- AIM OF THE EXERCISE
Working from the entries below, tally each line that holds "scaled". Give the tally and nothing else.

- DATA EXCERPTS
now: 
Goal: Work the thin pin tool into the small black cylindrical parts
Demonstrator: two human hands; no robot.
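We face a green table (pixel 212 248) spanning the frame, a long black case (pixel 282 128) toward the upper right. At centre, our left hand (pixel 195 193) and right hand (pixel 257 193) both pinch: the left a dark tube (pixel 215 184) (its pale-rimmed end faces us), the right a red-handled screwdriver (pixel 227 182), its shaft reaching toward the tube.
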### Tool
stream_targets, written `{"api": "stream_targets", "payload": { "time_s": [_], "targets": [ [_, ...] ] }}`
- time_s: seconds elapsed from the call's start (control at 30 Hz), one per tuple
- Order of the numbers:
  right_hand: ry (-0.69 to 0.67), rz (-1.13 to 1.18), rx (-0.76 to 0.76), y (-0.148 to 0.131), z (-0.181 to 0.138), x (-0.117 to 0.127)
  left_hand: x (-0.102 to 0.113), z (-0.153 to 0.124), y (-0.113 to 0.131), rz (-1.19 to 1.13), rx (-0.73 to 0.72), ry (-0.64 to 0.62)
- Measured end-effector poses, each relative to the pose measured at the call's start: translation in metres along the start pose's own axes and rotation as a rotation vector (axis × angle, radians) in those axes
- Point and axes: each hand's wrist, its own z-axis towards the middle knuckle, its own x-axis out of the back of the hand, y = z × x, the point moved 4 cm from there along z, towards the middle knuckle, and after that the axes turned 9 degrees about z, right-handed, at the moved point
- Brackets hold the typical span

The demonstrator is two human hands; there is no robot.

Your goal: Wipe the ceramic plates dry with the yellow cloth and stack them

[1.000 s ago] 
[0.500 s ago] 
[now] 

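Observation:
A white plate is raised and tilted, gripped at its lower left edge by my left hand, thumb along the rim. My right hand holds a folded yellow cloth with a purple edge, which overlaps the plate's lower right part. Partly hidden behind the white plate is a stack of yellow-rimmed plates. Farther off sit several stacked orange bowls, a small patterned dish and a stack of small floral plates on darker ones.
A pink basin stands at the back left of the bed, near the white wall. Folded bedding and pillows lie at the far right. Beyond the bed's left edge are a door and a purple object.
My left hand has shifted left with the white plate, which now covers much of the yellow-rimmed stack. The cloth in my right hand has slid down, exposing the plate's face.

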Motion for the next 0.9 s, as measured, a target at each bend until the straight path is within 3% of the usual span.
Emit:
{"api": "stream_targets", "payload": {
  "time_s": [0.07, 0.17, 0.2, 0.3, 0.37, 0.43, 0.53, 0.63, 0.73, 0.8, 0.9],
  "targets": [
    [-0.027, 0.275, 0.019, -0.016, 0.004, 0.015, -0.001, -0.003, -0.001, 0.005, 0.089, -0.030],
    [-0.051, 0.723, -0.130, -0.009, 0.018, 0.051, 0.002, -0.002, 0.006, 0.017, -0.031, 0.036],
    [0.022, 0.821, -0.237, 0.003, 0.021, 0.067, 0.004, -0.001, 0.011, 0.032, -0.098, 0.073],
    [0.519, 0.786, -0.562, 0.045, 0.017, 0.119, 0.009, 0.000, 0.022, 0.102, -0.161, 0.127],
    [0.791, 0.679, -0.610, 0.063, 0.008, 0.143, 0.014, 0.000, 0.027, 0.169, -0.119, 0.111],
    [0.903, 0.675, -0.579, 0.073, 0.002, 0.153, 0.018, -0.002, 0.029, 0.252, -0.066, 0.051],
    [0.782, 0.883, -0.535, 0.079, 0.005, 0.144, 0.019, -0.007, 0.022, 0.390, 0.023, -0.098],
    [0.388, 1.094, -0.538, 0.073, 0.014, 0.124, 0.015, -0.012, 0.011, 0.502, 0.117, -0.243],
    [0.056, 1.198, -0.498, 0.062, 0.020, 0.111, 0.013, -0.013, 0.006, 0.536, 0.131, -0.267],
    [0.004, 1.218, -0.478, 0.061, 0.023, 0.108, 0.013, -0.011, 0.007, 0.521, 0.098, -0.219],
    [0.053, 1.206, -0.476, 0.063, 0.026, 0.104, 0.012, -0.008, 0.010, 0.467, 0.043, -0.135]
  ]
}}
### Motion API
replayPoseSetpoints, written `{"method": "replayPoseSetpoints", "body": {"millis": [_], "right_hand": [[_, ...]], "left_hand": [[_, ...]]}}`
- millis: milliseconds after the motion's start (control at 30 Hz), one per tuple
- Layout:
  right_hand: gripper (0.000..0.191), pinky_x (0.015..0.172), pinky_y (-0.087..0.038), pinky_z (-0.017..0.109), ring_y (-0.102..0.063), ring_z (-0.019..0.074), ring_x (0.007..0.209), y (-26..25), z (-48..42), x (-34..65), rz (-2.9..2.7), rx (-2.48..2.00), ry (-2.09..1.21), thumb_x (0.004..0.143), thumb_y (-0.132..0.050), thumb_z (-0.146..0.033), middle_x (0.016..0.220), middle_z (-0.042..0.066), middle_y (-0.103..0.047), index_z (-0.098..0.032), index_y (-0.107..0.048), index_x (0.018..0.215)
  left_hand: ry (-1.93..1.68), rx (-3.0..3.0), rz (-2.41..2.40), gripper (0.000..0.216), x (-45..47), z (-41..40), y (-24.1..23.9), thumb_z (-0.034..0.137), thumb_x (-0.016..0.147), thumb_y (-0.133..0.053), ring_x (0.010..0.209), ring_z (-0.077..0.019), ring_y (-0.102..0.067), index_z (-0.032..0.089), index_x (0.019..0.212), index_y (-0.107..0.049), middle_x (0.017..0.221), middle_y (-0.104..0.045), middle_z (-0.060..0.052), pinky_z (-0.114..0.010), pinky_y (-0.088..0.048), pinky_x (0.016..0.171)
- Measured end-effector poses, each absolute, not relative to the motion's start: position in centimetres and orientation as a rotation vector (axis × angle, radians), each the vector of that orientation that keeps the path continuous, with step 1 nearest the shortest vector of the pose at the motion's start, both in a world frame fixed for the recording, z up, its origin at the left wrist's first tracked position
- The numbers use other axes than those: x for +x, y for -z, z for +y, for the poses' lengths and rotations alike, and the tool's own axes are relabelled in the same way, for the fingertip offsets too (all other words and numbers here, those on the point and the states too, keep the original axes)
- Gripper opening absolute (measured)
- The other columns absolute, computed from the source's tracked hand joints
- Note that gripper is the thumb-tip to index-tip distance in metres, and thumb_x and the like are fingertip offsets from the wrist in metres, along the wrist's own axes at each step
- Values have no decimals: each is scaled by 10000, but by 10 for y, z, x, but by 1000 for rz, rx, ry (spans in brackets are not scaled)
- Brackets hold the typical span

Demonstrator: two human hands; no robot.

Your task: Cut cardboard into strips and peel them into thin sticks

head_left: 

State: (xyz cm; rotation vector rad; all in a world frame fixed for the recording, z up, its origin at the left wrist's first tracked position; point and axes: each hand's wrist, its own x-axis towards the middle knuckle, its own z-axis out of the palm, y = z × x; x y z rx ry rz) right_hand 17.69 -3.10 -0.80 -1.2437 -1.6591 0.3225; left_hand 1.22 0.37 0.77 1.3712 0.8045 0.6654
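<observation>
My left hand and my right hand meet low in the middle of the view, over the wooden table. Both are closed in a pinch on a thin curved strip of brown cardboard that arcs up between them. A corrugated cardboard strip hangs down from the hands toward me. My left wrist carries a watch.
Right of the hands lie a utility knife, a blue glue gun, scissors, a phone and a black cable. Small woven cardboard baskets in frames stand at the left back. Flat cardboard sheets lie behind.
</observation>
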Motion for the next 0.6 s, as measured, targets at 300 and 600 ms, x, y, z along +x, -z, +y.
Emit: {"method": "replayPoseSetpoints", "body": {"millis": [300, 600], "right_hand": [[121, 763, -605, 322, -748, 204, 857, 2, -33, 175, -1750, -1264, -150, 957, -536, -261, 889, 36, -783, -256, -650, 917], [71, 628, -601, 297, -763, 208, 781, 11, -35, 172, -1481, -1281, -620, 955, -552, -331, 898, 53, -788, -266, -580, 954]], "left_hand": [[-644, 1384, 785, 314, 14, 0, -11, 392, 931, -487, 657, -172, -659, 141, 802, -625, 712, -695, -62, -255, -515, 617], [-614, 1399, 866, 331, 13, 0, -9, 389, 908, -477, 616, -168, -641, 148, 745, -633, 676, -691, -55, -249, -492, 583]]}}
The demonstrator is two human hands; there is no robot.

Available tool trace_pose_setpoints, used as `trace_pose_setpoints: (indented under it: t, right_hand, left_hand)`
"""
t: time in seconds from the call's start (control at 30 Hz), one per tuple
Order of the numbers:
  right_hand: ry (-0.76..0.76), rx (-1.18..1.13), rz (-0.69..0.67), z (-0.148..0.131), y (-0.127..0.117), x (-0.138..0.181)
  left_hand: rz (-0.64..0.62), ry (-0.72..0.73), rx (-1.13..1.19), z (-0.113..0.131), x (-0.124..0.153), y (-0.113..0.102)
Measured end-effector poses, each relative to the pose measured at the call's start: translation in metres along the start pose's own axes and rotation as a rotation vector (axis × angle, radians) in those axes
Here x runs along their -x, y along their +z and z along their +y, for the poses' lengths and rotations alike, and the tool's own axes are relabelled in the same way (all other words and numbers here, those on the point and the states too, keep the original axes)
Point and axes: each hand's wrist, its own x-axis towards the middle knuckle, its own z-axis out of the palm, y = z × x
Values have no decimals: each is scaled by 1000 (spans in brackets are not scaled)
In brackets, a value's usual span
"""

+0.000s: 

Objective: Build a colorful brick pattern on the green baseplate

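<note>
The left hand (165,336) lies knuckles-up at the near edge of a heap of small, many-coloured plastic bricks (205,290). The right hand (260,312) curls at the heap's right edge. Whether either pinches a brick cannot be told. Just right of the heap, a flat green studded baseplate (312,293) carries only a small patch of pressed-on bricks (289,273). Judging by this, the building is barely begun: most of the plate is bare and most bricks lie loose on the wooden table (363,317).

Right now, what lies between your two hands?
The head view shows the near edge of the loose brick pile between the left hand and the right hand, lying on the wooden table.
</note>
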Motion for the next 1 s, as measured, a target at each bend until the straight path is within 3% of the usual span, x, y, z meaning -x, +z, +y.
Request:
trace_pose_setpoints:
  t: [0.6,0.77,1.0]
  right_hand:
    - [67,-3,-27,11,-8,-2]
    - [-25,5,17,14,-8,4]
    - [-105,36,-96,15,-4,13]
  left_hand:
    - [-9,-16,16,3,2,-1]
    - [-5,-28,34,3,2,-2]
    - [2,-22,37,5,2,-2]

- THE COMPLETED TASK
2